I'm using App engine to concurrently handle a number of long running tasks (therefore I need to use basic scaling).
I noticed with one instance, only 8 tasks can be handled simultaneously (consistent with the number of workers for a B4 instance). For the ninth task I receive:
POST 503: Request was aborted after waiting too long to attempt to service your request.
How can I handle more task than this simultaneously without adding more instances?
CodePudding user response:
As a best practice, the number of workers you specify should match the instance class of your App Engine app, but you can change it by modifying the number of workers in the entrypoint as in the example below and try and see if it works for you.

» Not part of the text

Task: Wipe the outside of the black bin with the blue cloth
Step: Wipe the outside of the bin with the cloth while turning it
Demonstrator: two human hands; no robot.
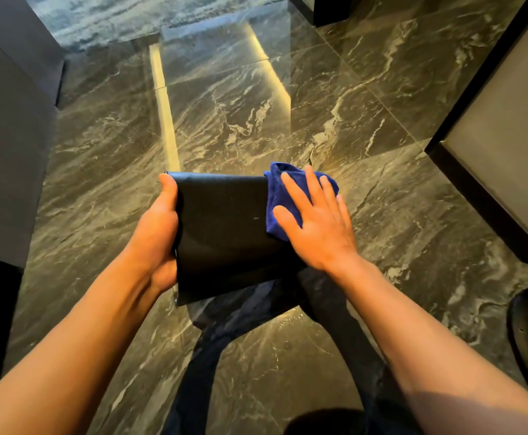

entrypoint: gunicorn -b :8080 -w 2 main:app
Consider that a service with basic scaling is configured by setting the maximum number of instances in the max_instances
parameter of the basic_scaling
setting. You can control the number of live instance scales with the processing volume by changing to manual scaling.
If you use basic scaling, App Engine attempts to keep your cost low, even though that may result in higher latency as the volume of incoming requests increases.
If you tune the scaling settings to reduce costs by minimizing idle instances, then you run the risk of seeing latency spikes if the load increases unexpectedly.
Basic scaling type is designed to minimize costs at the expense of latency. Your code needs to scale the number of workers based on processing volume. If your code does not handle scaling, you risk wasting computing resources if there are no tasks to process; you also risk latency if you have too many tasks to process. A good way to speed up requests is to make use of multiple caching layers.
This article is helpful to handle the instance settings and modify it to get the desired performance.
CodePudding user response:
Have you tried increasing max_concurrent_requests
in your app.yaml
? It should be defaulting to being able to handle 10 requests at a time.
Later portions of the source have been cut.